Figure 9 Relative viability of (A) CCD112 colon normal cell line and (B) HCT116 colon cancer cell line treated with the synthesized Fe3O4 NPs (S0–S4) and the crude extract of G. mangostana (S5). Data are expressed as mean ± standard deviation for triplicates within an individual experiment. Statistical significance was performed using a Student’s t-test (*p < 0.05).

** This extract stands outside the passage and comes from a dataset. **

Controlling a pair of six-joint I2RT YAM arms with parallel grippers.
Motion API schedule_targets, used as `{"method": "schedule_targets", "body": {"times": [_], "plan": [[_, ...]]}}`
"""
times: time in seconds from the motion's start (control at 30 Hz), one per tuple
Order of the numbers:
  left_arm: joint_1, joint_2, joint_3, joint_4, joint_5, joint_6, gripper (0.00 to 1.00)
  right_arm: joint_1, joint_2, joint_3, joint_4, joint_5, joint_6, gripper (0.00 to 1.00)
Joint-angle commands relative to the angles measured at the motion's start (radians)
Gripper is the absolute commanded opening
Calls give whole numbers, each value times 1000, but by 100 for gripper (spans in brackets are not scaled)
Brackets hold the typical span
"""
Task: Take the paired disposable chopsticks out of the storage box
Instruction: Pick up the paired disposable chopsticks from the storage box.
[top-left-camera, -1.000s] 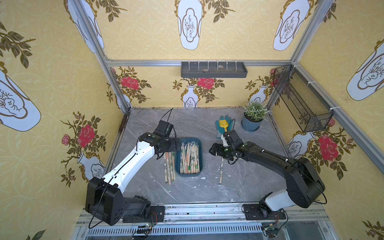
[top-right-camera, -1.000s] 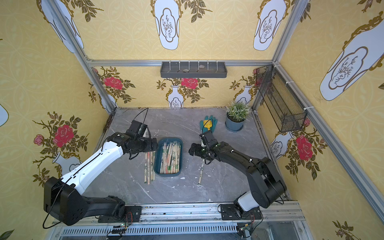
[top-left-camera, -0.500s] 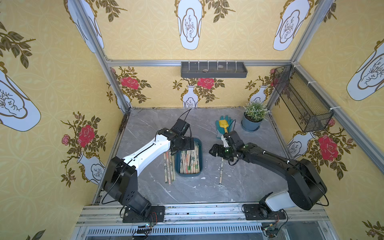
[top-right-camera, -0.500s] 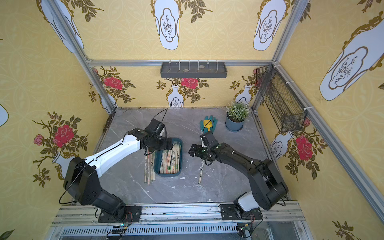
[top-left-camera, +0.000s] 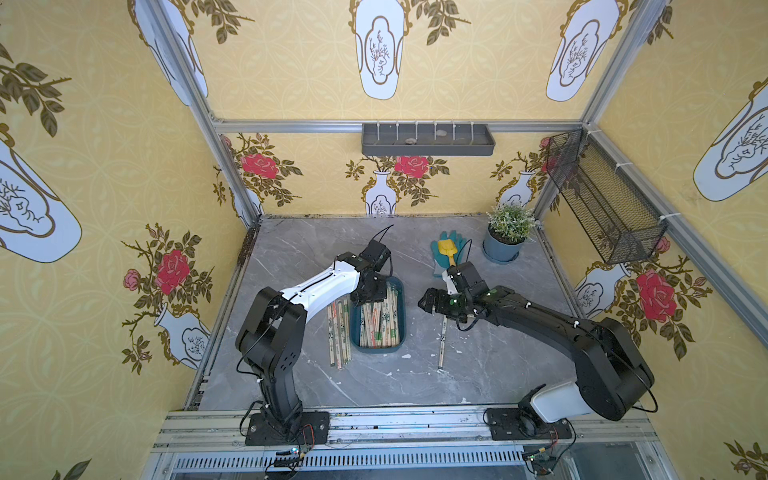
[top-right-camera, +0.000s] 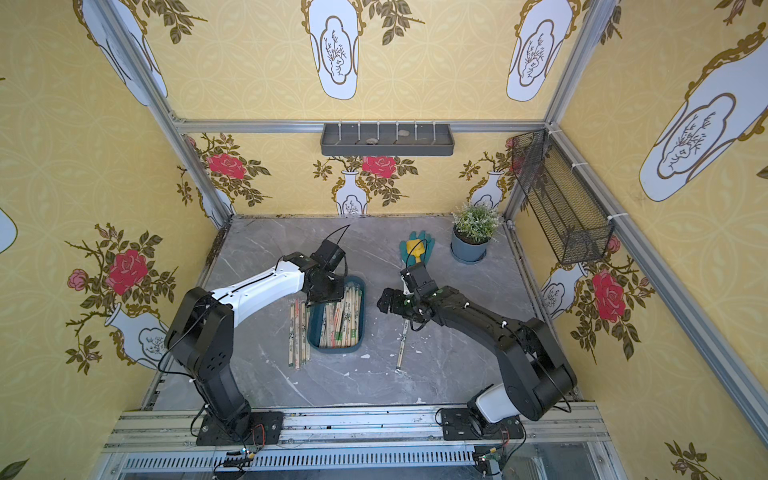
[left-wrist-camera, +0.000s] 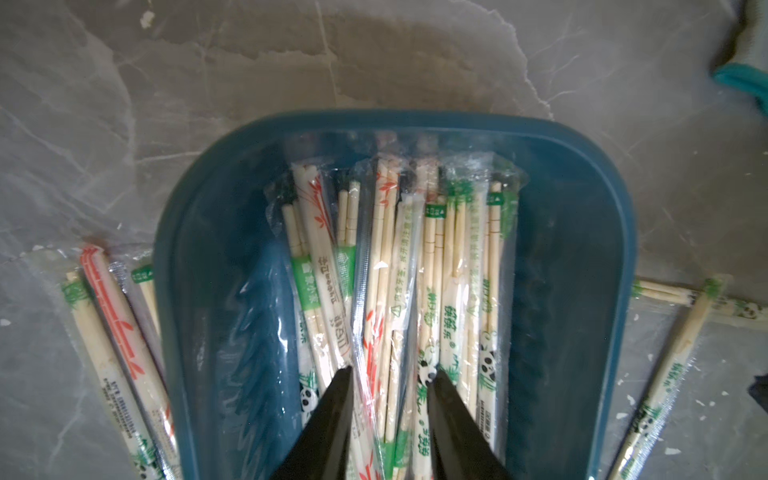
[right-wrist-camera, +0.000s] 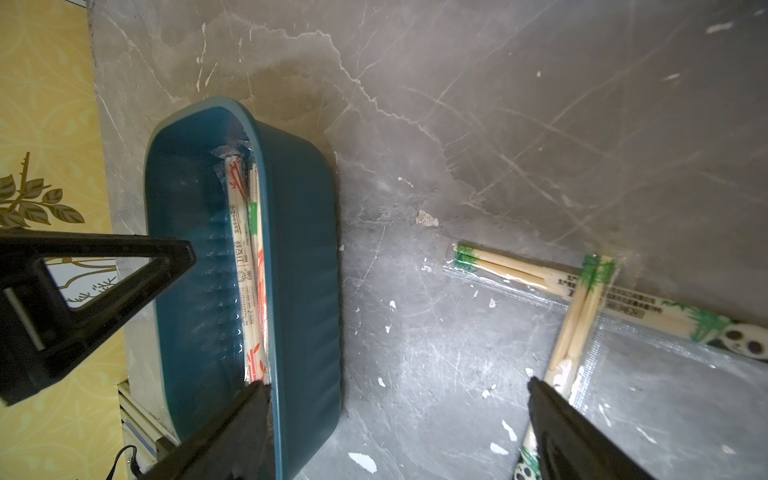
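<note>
**Chopsticks box, mid-task.** A dark teal storage box (top-left-camera: 402, 316) sits mid-bench (top-left-camera: 291, 257) between two robot arms. Its paired disposable chopsticks (top-left-camera: 380, 326) lie lengthwise inside in clear wrappers.

The left arm (top-left-camera: 328, 286) reaches over the box's far end. In both top views its wrist covers that end and hides the left jaws. The left wrist view shows them low inside the box (left-wrist-camera: 415, 118), set narrow, astride a red-orange printed pair (left-wrist-camera: 384, 257) and a crumpled wrapper. Whether they press the pair or merely flank it cannot be told.

The right arm (top-left-camera: 540, 320) hangs beside the box, the right jaws spread wide with nothing between them. In its wrist view one tip shows against the box rim and the other against the end of a loose pair. Contact at either tip is unclear.

A small bundle (top-left-camera: 338, 332) lies on the bench just beside the box's left side. On the right, a single pair (top-left-camera: 441, 340) runs with its far end under the right arm. The right wrist view shows two pairs crossing there (right-wrist-camera: 498, 270) (right-wrist-camera: 577, 324), their panda-printed ends cut off by the frame. Overlapping wrappers and glare make the number of pairs in the box impossible to count.
</note>
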Motion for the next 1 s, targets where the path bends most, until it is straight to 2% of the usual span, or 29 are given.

Figure 10 Relative viability of CCD112 colon normal cell lines and HCT116 colon cancer cell lines treated with Fe3O4 NPs of S4 containing 10 wt.% of G. mangostana peel extract.

Conclusion

In this work, the green synthesis of Fe3O4 NPs was conducted by using a novel stabilizer of the crude extract of G. mangostana fruit peel at various concentrations (1, 2, 5, and 10 wt.%). TEM analysis of the magnetic sample containing 2 wt.% of the extract showed the spherical NPs with an average size of 13.42±1.58 nm and its SAED pattern was related to the Fe3O4 magnetite phase, which was in well agreement with the XRD data. Based on the FESEM images, the green synthesized NPs were surrounded by the extract. The saturation magnetization values of the samples with the lowest and highest extract concentration were 49.80 emu/g and 69.42 emu/g, respectively. The FTIR data indicated that the green synthesized Fe3O4 NPs contained the spectroscopy peaks related to the iron and the extract with xanthone, carboxylic, alcohol, and aromatic groups. The Fe3O4 nanofluids containing the highest ratio of the extract stabilizer indicated an improved particle charge of −34.92±1.26 mV and hydrodynamic size of 176.15±1.46 nm. Furthermore, the DLS analysis exhibited that the Fe3O4 nanofluids showed the colloidal stability even after 4 weeks of storage. The Fe3O4 nanofluids can be potentially used in hyperthermia therapy, since they mostly caused the TH increase at the secure hyperthermia range (42–47°C) and the acceptable SAR values with the thermosensitive performances under exposure to AMF. Cytotoxicity assays of the samples were evaluated against CCD112 normal and HCT116 colon cancer cells. Particularly, the Fe3O4 NPs containing 10 wt.% of the extract showed a lower IC50 value (99.80 µg/mL) in HCT116 than in CCD112 (140.80 µg/mL). Consequently, this study indicated that the extract of G. mangostana fruit peel is a low-cost stabilizing and capping agent to improve the colloidal stability and physiochemical properties of the Fe3O4 NPs for potential hyperthermia therapy and anticancer treatments. Further investigations can lead to enhance the selectivity of the samples towards the cancer cells with the minimal toxicity on the normal cells. It can be considered to load an anticancer drug onto the green synthesized Fe3O4 NPs for the future study.

Acknowledgments

This research was funded by Takasago Thermal Engineering Co. Ltd. grant (#4B422) from the research management center (RMC) of Universiti Teknologi Malaysia (UTM) and Malaysia-Japan International Institute of Technology (MJIIT). Special thanks to School of Medical and Life Sciences, Sunway University Malaysia for the cell culture and laboratory facilities for the in vitro studies. This work was also supported by the UHK project VT2019-2021.

Disclosure

The authors declare no conflicts of interest for this work.